WHAT IS NEEDED:
Your answer should be an exact copy of the data.

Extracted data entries
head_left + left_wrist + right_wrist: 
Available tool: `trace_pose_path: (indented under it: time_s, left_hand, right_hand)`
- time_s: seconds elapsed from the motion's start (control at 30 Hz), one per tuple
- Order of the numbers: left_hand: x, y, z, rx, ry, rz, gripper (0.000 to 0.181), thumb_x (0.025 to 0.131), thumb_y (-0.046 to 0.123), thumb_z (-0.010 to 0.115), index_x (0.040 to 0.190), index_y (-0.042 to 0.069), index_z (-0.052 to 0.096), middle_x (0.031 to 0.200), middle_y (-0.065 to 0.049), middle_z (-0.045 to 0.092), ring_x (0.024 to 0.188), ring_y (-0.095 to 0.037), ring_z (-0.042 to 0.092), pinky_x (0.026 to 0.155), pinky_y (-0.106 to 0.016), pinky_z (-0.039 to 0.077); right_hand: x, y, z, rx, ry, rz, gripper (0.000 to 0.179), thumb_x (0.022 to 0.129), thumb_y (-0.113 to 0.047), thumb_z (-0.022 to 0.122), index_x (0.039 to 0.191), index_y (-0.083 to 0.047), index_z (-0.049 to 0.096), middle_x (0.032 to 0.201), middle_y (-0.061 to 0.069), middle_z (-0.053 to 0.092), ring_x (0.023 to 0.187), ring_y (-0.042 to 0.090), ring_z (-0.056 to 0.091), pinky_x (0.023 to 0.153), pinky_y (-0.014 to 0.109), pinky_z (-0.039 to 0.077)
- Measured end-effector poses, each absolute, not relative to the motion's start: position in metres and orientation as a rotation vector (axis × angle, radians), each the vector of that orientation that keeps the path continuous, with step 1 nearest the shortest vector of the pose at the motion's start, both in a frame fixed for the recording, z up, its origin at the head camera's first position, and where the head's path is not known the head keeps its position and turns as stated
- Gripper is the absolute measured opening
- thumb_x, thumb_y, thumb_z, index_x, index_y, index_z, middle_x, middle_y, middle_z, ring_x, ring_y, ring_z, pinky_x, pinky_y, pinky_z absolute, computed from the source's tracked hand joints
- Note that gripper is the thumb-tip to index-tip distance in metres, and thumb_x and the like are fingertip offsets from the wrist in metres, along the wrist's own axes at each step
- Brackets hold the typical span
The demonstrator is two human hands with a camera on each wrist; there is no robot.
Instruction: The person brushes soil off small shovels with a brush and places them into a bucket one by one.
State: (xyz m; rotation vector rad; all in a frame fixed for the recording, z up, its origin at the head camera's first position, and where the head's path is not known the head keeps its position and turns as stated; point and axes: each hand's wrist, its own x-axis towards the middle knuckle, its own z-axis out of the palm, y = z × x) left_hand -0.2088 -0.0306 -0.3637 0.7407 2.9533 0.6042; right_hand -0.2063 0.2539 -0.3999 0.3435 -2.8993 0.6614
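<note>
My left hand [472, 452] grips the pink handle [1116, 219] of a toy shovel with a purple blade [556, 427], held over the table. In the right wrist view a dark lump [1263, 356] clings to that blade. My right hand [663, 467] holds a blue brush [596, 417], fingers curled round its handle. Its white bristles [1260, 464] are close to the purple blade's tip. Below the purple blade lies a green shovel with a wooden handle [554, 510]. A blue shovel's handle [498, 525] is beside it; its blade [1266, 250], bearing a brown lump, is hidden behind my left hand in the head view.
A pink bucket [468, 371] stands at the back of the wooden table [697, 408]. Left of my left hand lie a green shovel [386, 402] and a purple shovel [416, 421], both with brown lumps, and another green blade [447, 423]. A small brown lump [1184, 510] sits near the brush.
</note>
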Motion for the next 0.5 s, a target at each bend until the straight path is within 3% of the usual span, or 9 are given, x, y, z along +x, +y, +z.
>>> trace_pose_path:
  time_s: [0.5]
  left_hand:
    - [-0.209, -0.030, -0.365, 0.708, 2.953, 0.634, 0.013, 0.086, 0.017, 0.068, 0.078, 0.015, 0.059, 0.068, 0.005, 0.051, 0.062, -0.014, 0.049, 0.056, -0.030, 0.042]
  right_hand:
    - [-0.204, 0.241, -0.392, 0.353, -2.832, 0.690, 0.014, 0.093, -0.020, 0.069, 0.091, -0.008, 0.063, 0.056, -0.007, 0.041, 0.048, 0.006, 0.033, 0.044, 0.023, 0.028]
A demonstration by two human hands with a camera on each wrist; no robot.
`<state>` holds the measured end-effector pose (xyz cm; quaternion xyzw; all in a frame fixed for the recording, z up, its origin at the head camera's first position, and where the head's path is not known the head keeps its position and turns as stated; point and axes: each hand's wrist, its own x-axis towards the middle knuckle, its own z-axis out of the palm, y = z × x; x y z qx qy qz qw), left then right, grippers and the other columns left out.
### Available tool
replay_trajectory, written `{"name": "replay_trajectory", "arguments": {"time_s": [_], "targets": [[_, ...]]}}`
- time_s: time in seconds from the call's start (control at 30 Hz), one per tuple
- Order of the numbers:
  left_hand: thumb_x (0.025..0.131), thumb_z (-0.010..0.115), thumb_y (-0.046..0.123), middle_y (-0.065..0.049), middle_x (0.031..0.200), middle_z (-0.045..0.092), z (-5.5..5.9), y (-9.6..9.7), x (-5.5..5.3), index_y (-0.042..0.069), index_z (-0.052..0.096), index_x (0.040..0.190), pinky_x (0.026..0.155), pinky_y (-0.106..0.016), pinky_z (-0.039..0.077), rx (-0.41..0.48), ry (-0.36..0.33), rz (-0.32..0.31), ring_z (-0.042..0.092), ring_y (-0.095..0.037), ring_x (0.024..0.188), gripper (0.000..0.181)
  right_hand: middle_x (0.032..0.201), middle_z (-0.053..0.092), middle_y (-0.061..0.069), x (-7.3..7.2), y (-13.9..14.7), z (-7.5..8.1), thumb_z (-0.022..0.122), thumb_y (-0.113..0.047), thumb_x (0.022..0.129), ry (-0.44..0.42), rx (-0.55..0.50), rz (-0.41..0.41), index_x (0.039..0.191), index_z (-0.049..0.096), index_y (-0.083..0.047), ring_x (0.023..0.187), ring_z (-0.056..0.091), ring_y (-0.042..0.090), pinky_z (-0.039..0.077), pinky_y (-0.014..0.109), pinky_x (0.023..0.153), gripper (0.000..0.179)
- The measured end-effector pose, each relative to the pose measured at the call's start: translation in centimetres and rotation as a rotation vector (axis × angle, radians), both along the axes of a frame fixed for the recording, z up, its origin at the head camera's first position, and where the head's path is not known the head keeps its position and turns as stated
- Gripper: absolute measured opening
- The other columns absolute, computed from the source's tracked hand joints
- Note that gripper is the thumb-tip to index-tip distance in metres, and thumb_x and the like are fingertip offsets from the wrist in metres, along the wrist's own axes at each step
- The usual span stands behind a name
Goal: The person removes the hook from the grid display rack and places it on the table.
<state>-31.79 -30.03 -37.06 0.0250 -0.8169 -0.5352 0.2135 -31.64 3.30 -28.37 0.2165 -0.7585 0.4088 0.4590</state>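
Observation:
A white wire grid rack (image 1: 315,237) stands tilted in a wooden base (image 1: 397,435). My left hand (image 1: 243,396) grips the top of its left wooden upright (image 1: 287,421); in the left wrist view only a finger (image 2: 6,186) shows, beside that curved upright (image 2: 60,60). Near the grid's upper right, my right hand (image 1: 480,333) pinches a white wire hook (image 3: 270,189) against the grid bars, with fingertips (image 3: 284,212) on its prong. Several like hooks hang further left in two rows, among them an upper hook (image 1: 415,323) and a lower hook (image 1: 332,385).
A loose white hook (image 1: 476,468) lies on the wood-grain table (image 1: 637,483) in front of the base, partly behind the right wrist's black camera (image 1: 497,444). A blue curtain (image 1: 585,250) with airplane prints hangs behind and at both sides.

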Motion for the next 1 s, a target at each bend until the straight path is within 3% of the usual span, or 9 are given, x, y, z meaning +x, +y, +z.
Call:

EXERCISE RESULT:
head_left + left_wrist + right_wrist: 
Available tool: `trace_pose_path: (indented under it: time_s, left_hand, right_hand)`
- time_s: seconds elapsed from the motion's start (control at 30 Hz), one per tuple
- Order of the numbers: left_hand: x, y, z, rx, ry, rz, gripper (0.000 to 0.181), thumb_x (0.025 to 0.131), thumb_y (-0.046 to 0.123), thumb_z (-0.010 to 0.115), index_x (0.040 to 0.190), index_y (-0.042 to 0.069), index_z (-0.052 to 0.096), middle_x (0.031 to 0.200), middle_y (-0.065 to 0.049), middle_z (-0.045 to 0.092), ring_x (0.024 to 0.188), ring_y (-0.095 to 0.037), ring_z (-0.042 to 0.092), pinky_x (0.026 to 0.155), pinky_y (-0.106 to 0.016), pinky_z (-0.039 to 0.077); right_hand: x, y, z, rx, ry, rz, gripper (0.000 to 0.179), thumb_x (0.022 to 0.129), thumb_y (-0.113 to 0.047), thumb_z (-0.022 to 0.122), index_x (0.039 to 0.191), index_y (-0.083 to 0.047), index_z (-0.049 to 0.096), middle_x (0.032 to 0.201), middle_y (-0.061 to 0.069), middle_z (-0.053 to 0.092), ring_x (0.023 to 0.187), ring_y (-0.042 to 0.090), ring_z (-0.056 to 0.091), pinky_x (0.023 to 0.153), pinky_y (-0.014 to 0.109), pinky_z (-0.039 to 0.077)
- Measured end-effector poses, each absolute, not relative to the motion's start: position in metres and orientation as a rotation vector (axis × angle, radians), each the vector of that orientation that keeps the path continuous, with step 1 nearest the shortest vector of the pose at the motion's start, both in a frame fixed for the recording, z up, its origin at the head camera's first position, and where the head's path is not known the head keeps its position and turns as stated
- Gripper is the absolute measured opening
- thumb_x, thumb_y, thumb_z, index_x, index_y, index_z, middle_x, middle_y, middle_z, ring_x, ring_y, ring_z, pinky_x, pinky_y, pinky_z absolute, computed from the source's tracked hand joints
- Note that gripper is the thumb-tip to index-tip distance in metres, and thumb_x and the like are fingertip offsets from the wrist in metres, along the wrist's own axes at each step
- Brackets hold the typical span
The demonstrator is two human hands with a camera on each wrist; there is no robot.
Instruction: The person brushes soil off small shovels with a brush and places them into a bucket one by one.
State: (xyz m; rotation vector rad; all in a frame fixed for the recording, z up, its origin at the head camera's first position, and where the head's path is not known the head keeps its position and turns as stated; point and axes: each hand's wrist, its own x-axis towards the middle knuckle, its own z-axis out of the palm, y = z × x) left_hand -0.2088 -0.0306 -0.3637 0.7407 2.9533 0.6042; right_hand -0.2063 0.2539 -0.3999 0.3435 -2.8993 0.6614
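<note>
My left hand [472, 452] grips the pink handle [1116, 219] of a toy shovel with a purple blade [556, 427], held over the table. In the right wrist view a dark lump [1263, 356] clings to that blade. My right hand [663, 467] holds a blue brush [596, 417], fingers curled round its handle. Its white bristles [1260, 464] are close to the purple blade's tip. Below the purple blade lies a green shovel with a wooden handle [554, 510]. A blue shovel's handle [498, 525] is beside it; its blade [1266, 250], bearing a brown lump, is hidden behind my left hand in the head view.
A pink bucket [468, 371] stands at the back of the wooden table [697, 408]. Left of my left hand lie a green shovel [386, 402] and a purple shovel [416, 421], both with brown lumps, and another green blade [447, 423]. A small brown lump [1184, 510] sits near the brush.
</note>
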Motion for the next 0.5 s, a target at each bend until the straight path is within 3% of the usual span, or 9 are given, x, y, z along +x, +y, +z.
>>> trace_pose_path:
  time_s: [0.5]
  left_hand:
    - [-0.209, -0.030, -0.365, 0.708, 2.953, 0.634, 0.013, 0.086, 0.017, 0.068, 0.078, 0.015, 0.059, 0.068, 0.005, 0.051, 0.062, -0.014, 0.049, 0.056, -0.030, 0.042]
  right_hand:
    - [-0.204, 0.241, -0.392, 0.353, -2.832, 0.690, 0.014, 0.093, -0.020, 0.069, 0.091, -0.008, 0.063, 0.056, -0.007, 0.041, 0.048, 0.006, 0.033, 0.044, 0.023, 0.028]
A demonstration by two human hands with a camera on each wrist; no robot.
`<state>` holds the measured end-effector pose (xyz cm; quaternion xyzw; all in a frame fixed for the recording, z up, its origin at the head camera's first position, and where the head's path is not known the head keeps its position and turns as stated; point and axes: each hand's wrist, its own x-axis towards the middle knuckle, its own z-axis out of the palm, y = z × x; x y z qx qy qz qw), left then right, grippers and the other columns left out.
### Available tool
replay_trajectory, written `{"name": "replay_trajectory", "arguments": {"time_s": [_], "targets": [[_, ...]]}}`
- time_s: time in seconds from the call's start (control at 30 Hz), one per tuple
- Order of the numbers:
  left_hand: thumb_x (0.025..0.131), thumb_z (-0.010..0.115), thumb_y (-0.046..0.123), middle_y (-0.065..0.049), middle_x (0.031..0.200), middle_z (-0.045..0.092), z (-5.5..5.9), y (-9.6..9.7), x (-5.5..5.3), index_y (-0.042..0.069), index_z (-0.052..0.096), index_x (0.040..0.190), pinky_x (0.026..0.155), pinky_y (-0.106..0.016), pinky_z (-0.039..0.077), rx (-0.41..0.48), ry (-0.36..0.33), rz (-0.32..0.31), ring_z (-0.042..0.092), ring_y (-0.095..0.037), ring_x (0.024..0.188), gripper (0.000..0.181)
  right_hand: middle_x (0.032..0.201), middle_z (-0.053..0.092), middle_y (-0.061..0.069), x (-7.3..7.2), y (-13.9..14.7), z (-7.5..8.1), thumb_z (-0.022..0.122), thumb_y (-0.113..0.047), thumb_x (0.022..0.129), ry (-0.44..0.42), rx (-0.55..0.50), rz (-0.41..0.41), index_x (0.039..0.191), index_z (-0.049..0.096), index_y (-0.083..0.047), ring_x (0.023..0.187), ring_z (-0.056..0.091), ring_y (-0.042..0.090), pinky_z (-0.039..0.077), pinky_y (-0.014..0.109), pinky_x (0.023..0.153), gripper (0.000..0.179)
- The measured end-effector pose, each relative to the pose measured at the call's start: translation in centimetres and rotation as a rotation vector (axis × angle, radians), both along the axes of a frame fixed for the recording, z up, its origin at the head camera's first position, and where the head's path is not known the head keeps its position and turns as stated
- Gripper: absolute measured opening
- The other columns absolute, computed from the source's tracked hand joints
- Note that gripper is the thumb-tip to index-tip distance in metres, and thumb_x and the like are fingertip offsets from the wrist in metres, along the wrist's own axes at each step
- The usual span stands behind a name
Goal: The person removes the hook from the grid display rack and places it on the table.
<state>-31.79 -30.03 -37.06 0.0250 -0.8169 -0.5352 0.2135 -31.64 3.30 -28.37 0.2165 -0.7585 0.4088 0.4590</state>
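Observation:
A white wire grid rack (image 1: 315,237) stands tilted in a wooden base (image 1: 397,435). My left hand (image 1: 243,396) grips the top of its left wooden upright (image 1: 287,421); in the left wrist view only a finger (image 2: 6,186) shows, beside that curved upright (image 2: 60,60). Near the grid's upper right, my right hand (image 1: 480,333) pinches a white wire hook (image 3: 270,189) against the grid bars, with fingertips (image 3: 284,212) on its prong. Several like hooks hang further left in two rows, among them an upper hook (image 1: 415,323) and a lower hook (image 1: 332,385).
A loose white hook (image 1: 476,468) lies on the wood-grain table (image 1: 637,483) in front of the base, partly behind the right wrist's black camera (image 1: 497,444). A blue curtain (image 1: 585,250) with airplane prints hangs behind and at both sides.
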
Motion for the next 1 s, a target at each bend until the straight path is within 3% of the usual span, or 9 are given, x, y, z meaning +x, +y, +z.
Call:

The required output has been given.